There was a moment of quiet consideration, then a nod of acquiescence. She set him down on the chair, and put a pan of water on to boil, without magic, the way her muggle father used to cook, and got down the toaster. There was a knock at the door and she frowned – who could that be at this hour...? Zarya was out on a staff training morning, leaving she and Edmund to their own devices. She walked to the door and peered through the spy-hole, seeing the familiar face of the Auror who had escorted her last from Azkaban, and undid the chain, opening it to find that she had her wand out.   
“What's the matter, is -?”   
There was a flash, and she forgot the rest of the sentence.
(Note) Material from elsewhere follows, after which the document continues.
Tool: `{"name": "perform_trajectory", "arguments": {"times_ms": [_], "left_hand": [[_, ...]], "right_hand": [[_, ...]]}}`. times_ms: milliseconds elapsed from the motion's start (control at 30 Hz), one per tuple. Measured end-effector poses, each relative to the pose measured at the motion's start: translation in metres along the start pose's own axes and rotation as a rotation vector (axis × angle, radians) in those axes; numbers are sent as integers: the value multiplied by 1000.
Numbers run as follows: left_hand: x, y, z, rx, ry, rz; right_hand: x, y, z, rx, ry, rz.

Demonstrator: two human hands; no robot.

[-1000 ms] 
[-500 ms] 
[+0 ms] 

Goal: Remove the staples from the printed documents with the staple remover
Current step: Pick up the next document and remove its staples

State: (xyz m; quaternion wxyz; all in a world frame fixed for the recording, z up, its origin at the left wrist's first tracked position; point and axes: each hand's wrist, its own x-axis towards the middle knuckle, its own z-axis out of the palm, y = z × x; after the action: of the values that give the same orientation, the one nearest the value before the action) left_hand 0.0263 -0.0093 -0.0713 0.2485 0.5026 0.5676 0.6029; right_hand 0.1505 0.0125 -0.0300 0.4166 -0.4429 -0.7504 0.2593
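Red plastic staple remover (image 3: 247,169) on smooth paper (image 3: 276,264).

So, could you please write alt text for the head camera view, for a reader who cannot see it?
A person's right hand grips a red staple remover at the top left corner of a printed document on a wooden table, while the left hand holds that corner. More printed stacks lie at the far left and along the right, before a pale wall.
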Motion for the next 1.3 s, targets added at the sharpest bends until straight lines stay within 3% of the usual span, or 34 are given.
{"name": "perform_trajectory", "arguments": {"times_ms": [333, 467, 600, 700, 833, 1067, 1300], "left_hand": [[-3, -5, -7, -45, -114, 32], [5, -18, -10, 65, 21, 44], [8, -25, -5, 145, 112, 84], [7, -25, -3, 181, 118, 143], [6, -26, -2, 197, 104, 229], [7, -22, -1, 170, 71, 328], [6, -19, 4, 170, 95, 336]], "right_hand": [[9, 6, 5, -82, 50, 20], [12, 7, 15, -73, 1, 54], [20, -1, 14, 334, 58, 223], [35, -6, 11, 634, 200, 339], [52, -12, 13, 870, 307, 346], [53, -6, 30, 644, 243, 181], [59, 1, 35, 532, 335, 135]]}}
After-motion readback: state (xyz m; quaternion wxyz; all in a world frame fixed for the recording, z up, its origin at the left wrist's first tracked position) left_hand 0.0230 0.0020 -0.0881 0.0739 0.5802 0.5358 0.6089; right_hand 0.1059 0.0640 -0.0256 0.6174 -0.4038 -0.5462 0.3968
She forgot everything.


	5. An interrogation

**Summary for the Chapter:**

> Rumour spreads quickly in Azkaban. It slips from person to person, from a glimpse of the front page of the Prophet, an overheard comment from an Auror, a whispered conversation with a visitor, as certain and unstoppable as a flood. It is – inevitably – muddy and contaminated. Everyone has their own spin to put on the story, and details are forgotten or inflated or simply made up to make the story sound better.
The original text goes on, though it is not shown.